A greyscale close-up photograph of a torso, with prominent curves and rolls, creases and stretch marks on the skin.

Image: Supplied

The first thing you need to know is that the camera always lies. Light the subject from above, and cheekbones emerge from the face. Add a softbox, and the years slide away. The camera is a machine, and data gains meaning in the interpretation. Photographs reveal only that reality is changeable, labile. Shift a reflector and the world moves with it. The ultimate lesson is that the most powerful force is light.

I remember the exact moment I realised I was fat. It was Christmas. I was twelve. I was standing in my grandmother’s spare room, the lace curtains filtering the sunlight into soft licks. I remember the pants distinctly: a pair of pale-blue and white short trousers, fitted at the thighs. They were patterned with flowers, a pastel Eden. As I passed the mirror, I saw a stranger. The body I had looked at my whole life had shifted in a single moment of monstrous clarity. The thighs strained the seams of the floral pants. The stomach was distended and bloated. Only the face I recognised as mine. I had the sensation of expanding uncontrollably, fat bubbling under my skin, flooding my clothes. As a child, I had checked the mirror to admire my surfaces: outfits and expressions. I had never given much thought to what lay underneath. In this room smelling of powder, I looked at myself for the first time with an adult gaze. I looked at my body and used a word I had never used for it before and, in doing so, I was altered irrevocably. Words are weapons. As I called myself fat, I went to war.

In the study of our family home, there was a wall of photographs, decades made flat and speared with silver pins, the images near the window slowly bleached blue by the sun. Across the wall, my brother and I grew from squalling babies to doughy toddlers to laughing children. In the upper-left corner was a photograph from my parents’ wedding. My father would stand in front of it and cluck. In the photo, he wears a brown suit, louche and winking, full of saucy charm. ‘I’m going to fit back into that suit,’ he would say. ‘Look at me now. I’m a fatty.’
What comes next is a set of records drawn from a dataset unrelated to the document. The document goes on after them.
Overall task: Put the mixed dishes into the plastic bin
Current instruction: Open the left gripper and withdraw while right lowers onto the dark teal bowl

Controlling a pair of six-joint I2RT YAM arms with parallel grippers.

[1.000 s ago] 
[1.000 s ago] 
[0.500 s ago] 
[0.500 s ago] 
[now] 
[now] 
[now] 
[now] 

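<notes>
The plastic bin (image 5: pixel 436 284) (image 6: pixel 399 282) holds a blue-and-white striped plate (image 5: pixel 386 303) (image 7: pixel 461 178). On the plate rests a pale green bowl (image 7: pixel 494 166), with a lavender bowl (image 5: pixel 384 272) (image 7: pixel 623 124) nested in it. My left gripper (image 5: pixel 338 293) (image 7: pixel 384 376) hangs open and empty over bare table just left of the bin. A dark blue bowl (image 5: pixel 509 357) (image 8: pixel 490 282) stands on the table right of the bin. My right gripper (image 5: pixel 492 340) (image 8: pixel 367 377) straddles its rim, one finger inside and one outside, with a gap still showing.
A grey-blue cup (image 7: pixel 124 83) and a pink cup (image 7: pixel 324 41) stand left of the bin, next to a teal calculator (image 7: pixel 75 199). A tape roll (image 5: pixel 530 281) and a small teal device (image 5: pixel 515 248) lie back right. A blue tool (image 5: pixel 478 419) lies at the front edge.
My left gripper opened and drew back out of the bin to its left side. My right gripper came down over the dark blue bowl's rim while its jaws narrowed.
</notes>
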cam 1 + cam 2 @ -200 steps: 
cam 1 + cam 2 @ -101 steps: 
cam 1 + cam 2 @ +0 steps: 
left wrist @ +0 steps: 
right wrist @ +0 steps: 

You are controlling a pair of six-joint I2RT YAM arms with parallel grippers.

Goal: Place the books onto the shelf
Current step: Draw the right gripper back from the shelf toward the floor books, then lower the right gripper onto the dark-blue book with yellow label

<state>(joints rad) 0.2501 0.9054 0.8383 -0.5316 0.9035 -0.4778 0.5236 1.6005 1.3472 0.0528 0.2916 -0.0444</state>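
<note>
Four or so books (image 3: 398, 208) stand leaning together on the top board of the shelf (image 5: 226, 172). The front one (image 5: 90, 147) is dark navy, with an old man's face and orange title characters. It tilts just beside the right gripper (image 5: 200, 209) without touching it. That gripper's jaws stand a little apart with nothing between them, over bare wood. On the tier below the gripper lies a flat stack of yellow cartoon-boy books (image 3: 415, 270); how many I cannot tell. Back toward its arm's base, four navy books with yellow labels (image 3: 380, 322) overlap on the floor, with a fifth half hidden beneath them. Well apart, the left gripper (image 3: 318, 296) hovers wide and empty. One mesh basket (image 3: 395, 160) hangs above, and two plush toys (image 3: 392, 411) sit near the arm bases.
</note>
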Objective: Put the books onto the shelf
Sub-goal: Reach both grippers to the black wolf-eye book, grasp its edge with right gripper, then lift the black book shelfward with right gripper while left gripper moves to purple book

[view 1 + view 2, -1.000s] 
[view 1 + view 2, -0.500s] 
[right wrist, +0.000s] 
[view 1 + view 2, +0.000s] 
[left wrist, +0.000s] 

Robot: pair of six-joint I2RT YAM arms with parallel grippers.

He was his own white whale: the impossible goal that is the past self. I would gaze from his broad, muscled body that I loved to climb, which wore children on its shoulders like parrots, to the lanky slip of a man in the photo, cigarette pressed between his fingers. The groom did not look capable of dispensing my father’s hugs: secure and grass-scented and the size of the world.

The family scales were ivory-coloured, stained with dust and age. I weighed myself daily. The first time the needle moved down, I felt a bright shudder of delight. The thrill of achievement. Of success.

In the wedding photograph, my mother looks drawn and shy. Her dress sits loose on her hips. It is only her wrists that hint at the delicacy of the body under the fabric. My father had agreed to marry her on the condition that she put on five kilograms. Cruel to be kind. As a child, I would pull out her wedding veil and prance around in it, squinting at the world through the lace. The memories that remain from the years of my diminishing look the same: fuzzy and white. The weight loss was fairly linear, but the details stutter and jag. I don’t know whether I was too malnourished to form memories correctly, or whether the tedium of my thoughts from that time was so profound that my brain can’t be bothered to replay them. Numbers and bones.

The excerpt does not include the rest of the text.